Keramaian mereka benar benar tidak cocok dengan diriku. Sebisa mungkin saya menghindari tempat yang ramai, terlebih seperti ini. Baru pertama kali saya melihat puluhan ribu makhluk berbagai ras yang ada di cerita fiksi berkumpul dan mencoba membunuh kami. Kesampingkan makhluk fiksi ini, melihat puluh ribuan manusia saja sudah membuatku mual dan pusing, apalagi yang seperti ini!
"Fandy lebih baik kita membantu Ars menghabisi pasukan yang tidak ada habisnya ini dari pada melawan kura kura itu. Biar Xander dan Satya yang mengurus itu" Kata ku kepada Fandy yang berada tidak terlalu jauh dengan ku.
"Oke Zan. Tidak ada yang bisa dilakukan untuk kura kura itu. Serangan ku tidak berguna melawannya..." Kata Fandy yang sepertinya kecewa dengan dirinya sendiri.
"Aku juga ikut.
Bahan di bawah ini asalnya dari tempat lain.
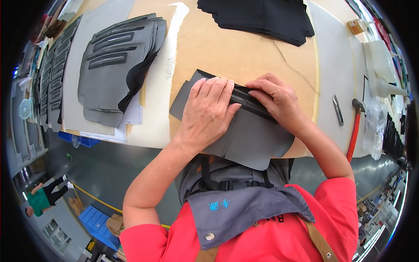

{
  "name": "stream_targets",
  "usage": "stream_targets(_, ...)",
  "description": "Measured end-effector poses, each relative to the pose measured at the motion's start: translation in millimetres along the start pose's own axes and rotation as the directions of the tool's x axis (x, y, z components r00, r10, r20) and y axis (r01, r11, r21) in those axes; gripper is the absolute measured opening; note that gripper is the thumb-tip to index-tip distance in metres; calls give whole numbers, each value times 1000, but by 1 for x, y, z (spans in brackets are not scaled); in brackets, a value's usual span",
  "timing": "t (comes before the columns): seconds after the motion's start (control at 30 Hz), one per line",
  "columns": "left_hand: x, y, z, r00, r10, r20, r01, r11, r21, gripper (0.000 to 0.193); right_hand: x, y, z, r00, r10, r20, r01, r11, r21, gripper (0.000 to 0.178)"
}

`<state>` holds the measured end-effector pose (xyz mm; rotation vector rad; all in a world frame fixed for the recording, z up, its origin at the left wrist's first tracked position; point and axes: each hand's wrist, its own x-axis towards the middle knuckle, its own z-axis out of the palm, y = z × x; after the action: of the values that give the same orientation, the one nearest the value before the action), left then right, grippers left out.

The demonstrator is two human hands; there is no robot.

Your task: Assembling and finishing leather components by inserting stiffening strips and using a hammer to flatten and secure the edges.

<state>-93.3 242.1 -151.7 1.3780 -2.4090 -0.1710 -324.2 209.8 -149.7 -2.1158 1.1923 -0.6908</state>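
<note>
My worktable [209,50] has a tan surface. Beneath it, the dark floor [109,159] carries a yellow line [98,200]. Strip lights [374,239] glow at lower right.

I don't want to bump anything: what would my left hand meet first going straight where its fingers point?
Beyond the grey piece beneath it, your left hand would likely meet the black cloth stack first, across the tabletop, though depth is unclear.
</note>
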Motion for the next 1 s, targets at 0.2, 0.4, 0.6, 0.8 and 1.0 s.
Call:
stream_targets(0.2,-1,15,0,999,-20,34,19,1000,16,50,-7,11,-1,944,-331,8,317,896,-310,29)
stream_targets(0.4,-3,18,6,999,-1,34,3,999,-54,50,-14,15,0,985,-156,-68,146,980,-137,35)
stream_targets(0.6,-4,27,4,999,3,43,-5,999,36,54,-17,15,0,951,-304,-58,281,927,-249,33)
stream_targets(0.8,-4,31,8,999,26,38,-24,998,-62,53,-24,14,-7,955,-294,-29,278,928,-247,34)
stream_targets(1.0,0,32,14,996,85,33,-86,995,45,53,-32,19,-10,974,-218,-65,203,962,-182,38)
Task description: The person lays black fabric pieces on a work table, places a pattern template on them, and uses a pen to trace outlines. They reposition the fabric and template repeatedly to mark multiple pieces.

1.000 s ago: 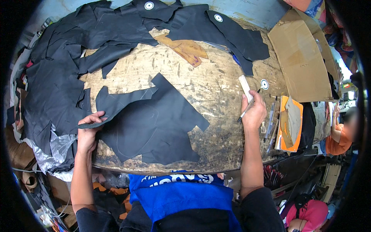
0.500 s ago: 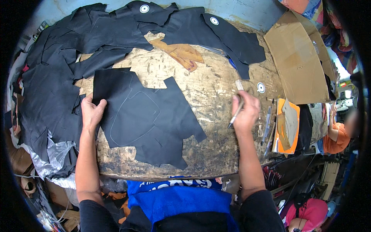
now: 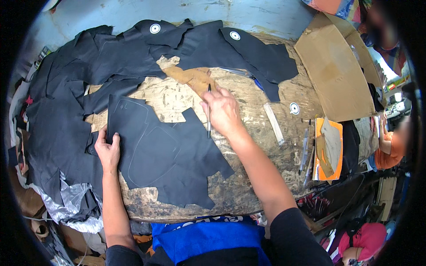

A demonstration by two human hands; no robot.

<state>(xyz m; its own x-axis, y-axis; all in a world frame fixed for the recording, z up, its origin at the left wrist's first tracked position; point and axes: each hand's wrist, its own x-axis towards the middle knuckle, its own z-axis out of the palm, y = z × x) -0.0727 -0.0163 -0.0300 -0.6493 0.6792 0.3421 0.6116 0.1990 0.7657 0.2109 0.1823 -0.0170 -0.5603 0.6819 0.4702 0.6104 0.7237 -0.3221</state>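
Note:
A black leather-like piece [image 3: 171, 164] with an irregular cut edge lies on the worn wooden table, pale outlines drawn on it. My left hand [image 3: 108, 153] pinches its left edge, thumb on top and fingers partly hidden. Over the table's middle, my right hand [image 3: 224, 113] is closed around a pen [image 3: 209, 117], held upright in the picture. Its fingertips are at the lower end of the tan pattern pieces [image 3: 188, 76]; whether they grip them I cannot tell. A pale flat strip [image 3: 274, 124] lies to the right of that hand.
More black sheets [image 3: 62, 128] cover the table's left and far sides. An open cardboard box [image 3: 333, 71] stands far right. Nearer are several pens [image 3: 304, 150] and an orange-edged pad [image 3: 338, 148] with pattern pieces on it. Other people sit at the right.
My right hand has moved left and away from me, from the pale strip to the tan pieces, still holding the pen. The strip now lies uncovered. My left hand stays on the black piece.

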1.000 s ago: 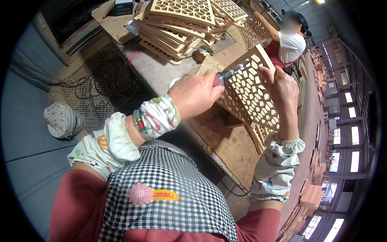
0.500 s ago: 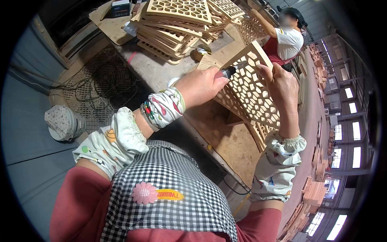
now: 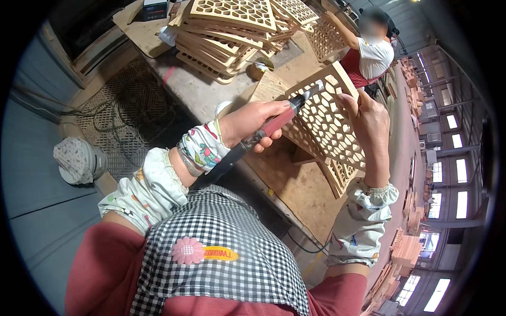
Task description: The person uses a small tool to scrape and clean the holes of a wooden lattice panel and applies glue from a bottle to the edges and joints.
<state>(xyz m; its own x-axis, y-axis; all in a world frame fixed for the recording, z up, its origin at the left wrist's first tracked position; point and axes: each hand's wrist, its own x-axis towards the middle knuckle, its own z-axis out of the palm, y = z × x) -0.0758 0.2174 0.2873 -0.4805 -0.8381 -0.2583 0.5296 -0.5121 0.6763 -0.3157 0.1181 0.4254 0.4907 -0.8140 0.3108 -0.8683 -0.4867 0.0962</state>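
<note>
My left hand [image 3: 243,125] is wrapped round a slim power tool with a red grip [image 3: 278,122] and a black rear end running back under my wrist. Its flat, pale tip lies over the upper part of a wooden lattice panel [image 3: 333,125]; whether it touches cannot be told. My right hand [image 3: 370,118] grips that panel by its upper right edge, thumb on the near face, keeping it tilted up off the bench. Under it, another lattice panel [image 3: 338,178] is partly hidden.
The workbench [image 3: 197,87] carries a tall stack of lattice panels [image 3: 232,16], a tape roll [image 3: 262,65] and a dark box [image 3: 155,10]. A co-worker [image 3: 371,52] stands beyond, at another panel. Left of me are a covered bucket [image 3: 79,160] and cables on a floor mat [image 3: 124,110].
My left hand has drawn back and turned, bringing the tool's red grip into full view. The lattice panel has dropped slightly in my right hand.
</note>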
Tidak ada gunanya aku dalam mengalahkan kura kura. Lebih baik aku menghancurkan pasukan musuh walaupun merepotkan." Satya memotong percakapan kami.
"Oke kalau seperti itu sekarang giliran kita untuk menyerang mereka semua. Maju!" Teriak ku
Satya dan Fandy menyerang bersama kedalam kerumunan itu sedangkan Xander masih berurusan untuk menyibukkan kura kura. Saya tidak terlalu berharap dia bisa mengalahkannya tetapi setidaknya itu memberi kami waktu untuk menghapus sepuluh ribu pasukan musuh.
Mata saya sedikit bersilauan dan bibir saya tersenyum
Sudah saatnya pembantaian masif seperti di anime yang telah saya idam idamkan sejak dulu dimulai.